Data Plane Development Kit
The DPDK is a set of libraries and drivers for fast packet processing and runs mostly in Linux userland. It is a set of libraries that provide the so called “Environment Abstraction Layer” (EAL). The EAL hides the details of the environment and provides a standard programming interface. Common use cases are around special solutions for instance network function virtualization and advanced high-throughput network switching. The DPDK uses a run-to-completion model for fast data plane performance and accesses devices via polling to eliminate the latency of interrupt processing at the tradeoff of higher cpu consumption. It was designed to run on any processors. The first supported CPU was Intel x86 and it is now extended to IBM PPC64 and ARM64.
Ubuntu further provides some infrastructure to ease DPDKs usability.
Prerequisites
This package is currently compiled for the lowest possible CPU requirements. Which still requires at least SSE3 and anything activated by -march=corei7 (in gcc) to be supported by the CPU.
The list of upstream DPDK supported network cards can be found at supported NICs. But a lot of those are disabled by default in the upstream Project as they are not yet in a stable state. The subset of network cards that DPDK has enabled in the package as available in Ubuntu 16.04 is:
DPDK has “userspace” drivers for the cards called PMDs.
The packages for these follow the pattern of librte-pmd-<type>-<version>
. Therefore the example for an intel e1000 in 18.11 would be librte-pmd-e1000-18.11
.
The more commonly used, tested and fully supported drivers are installed as dependencies of dpdk
. But there are way more in universe that follow the same naming pattern.
Unassigning the default Kernel drivers
Cards have to be unassigned from their kernel driver and instead be assigned to uio_pci_generic
of vfio-pci
. uio_pci_generic
is older and usually getting to work more easily, but also has less features and isolation.
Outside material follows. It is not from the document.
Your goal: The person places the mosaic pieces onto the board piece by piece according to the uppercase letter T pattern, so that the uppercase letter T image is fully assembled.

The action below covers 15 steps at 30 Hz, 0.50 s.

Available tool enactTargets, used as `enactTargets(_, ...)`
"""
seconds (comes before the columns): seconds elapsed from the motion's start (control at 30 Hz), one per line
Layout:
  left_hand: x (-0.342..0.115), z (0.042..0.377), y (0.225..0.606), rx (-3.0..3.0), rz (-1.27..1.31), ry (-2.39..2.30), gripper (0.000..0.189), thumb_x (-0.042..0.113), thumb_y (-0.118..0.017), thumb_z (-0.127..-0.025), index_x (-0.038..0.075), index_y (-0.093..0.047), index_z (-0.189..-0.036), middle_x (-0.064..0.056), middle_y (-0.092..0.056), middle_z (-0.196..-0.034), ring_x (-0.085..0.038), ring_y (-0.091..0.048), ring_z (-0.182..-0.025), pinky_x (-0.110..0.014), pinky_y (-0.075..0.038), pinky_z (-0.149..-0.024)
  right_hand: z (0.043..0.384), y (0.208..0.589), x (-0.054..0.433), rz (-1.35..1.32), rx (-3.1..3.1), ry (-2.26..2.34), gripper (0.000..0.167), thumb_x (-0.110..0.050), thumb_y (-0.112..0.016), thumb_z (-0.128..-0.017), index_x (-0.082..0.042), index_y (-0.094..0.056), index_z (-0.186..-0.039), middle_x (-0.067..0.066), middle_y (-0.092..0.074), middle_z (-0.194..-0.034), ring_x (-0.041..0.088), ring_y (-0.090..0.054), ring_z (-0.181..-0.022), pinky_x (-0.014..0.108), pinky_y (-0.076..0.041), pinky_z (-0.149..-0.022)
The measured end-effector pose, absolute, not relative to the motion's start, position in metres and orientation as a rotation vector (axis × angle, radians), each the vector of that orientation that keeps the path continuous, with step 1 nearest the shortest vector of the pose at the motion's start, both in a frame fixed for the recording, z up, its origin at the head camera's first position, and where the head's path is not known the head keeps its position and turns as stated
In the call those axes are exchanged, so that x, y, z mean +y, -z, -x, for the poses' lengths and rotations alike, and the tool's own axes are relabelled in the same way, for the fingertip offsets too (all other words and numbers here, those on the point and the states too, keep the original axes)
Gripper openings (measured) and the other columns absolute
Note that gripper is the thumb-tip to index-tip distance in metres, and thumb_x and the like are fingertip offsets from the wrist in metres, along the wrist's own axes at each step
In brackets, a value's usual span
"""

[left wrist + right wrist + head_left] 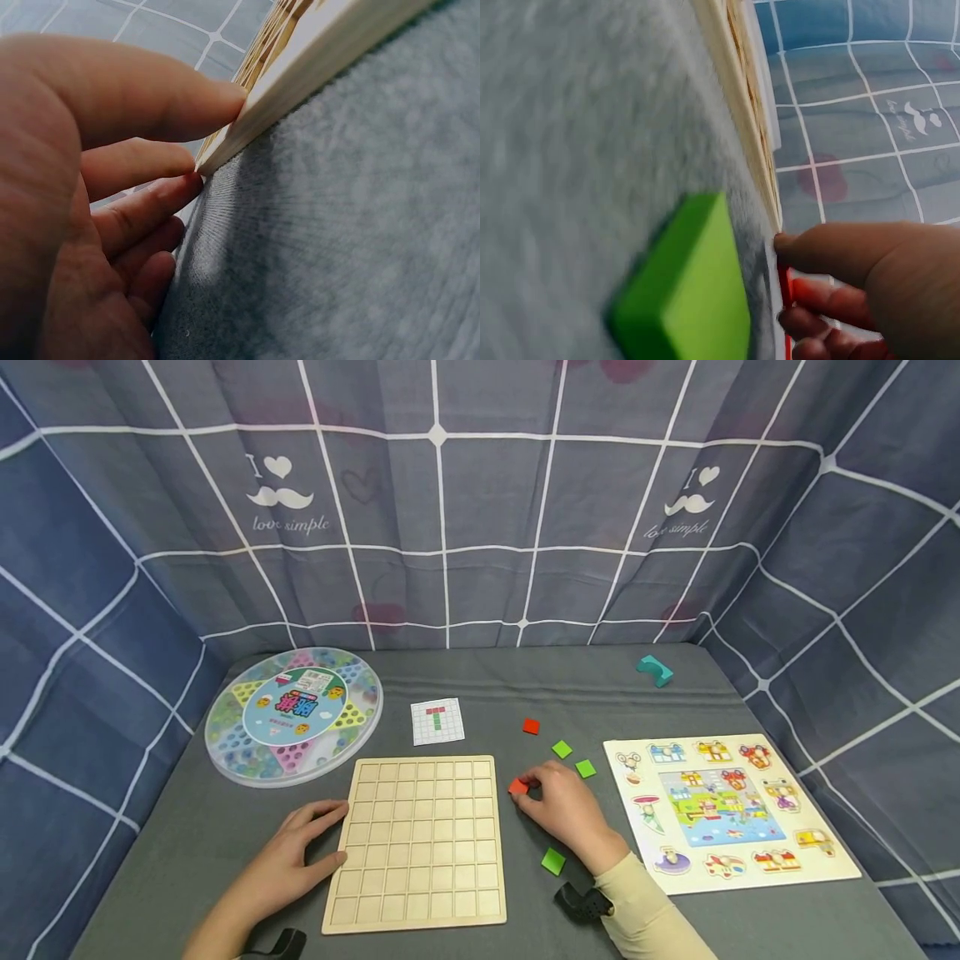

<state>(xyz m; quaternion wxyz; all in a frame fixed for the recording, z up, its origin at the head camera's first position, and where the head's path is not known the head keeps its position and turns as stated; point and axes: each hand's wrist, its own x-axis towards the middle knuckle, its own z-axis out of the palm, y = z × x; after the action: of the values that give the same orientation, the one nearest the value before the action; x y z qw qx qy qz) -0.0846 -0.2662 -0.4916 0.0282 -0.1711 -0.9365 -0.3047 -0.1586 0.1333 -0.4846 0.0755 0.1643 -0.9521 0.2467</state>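
A wooden grid board (420, 843) lies flat on the grey cloth. Along its left edge rests my left hand (288, 860), thumb and fingers fairly straight and spread; in the left wrist view the thumb (202, 101) touches the side of the board. To the right of the board, my right hand (562, 806) pinches a red square tile (517, 787) between thumb and fingers. The right wrist view shows that tile (784, 285) edge-on. Near this hand lie green square tiles (552, 861), and another red tile (531, 726) sits farther back.
Behind the board is a small pattern card (442, 737) with a red and green T. A round game box (360, 672) stands at the back left. On the right lies a picture puzzle board (630, 860), with a teal arch-shaped piece (656, 670) behind it.
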Motion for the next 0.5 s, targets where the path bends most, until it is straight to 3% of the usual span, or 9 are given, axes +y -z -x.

The newer vfio-pci requires that you activate the following kernel parameters to enable iommu.
iommu=pt intel_iommu=on
Or on AMD
amd_iommu=pt
On top for vfio-pci you then have to configure and assign the iommu groups accordingly. That is mostly done in Firmware and by HW layout, you can check the group assignment the kernel probed in /sys/kernel/iommu_groups/
.
Note: virtio is special, dpdk can directly work on those devices without vfio_pci/uio_pci_generic. But to avoid issues by kernel and DPDK managing the device you still have to unassign the kernel driver.
Manual configuration and status checks can be done via sysfs or with the tool dpdk_nic_bind
dpdk_nic_bind.py --help
Usage:
dpdk-devbind.py [options] DEVICE1 DEVICE2 ....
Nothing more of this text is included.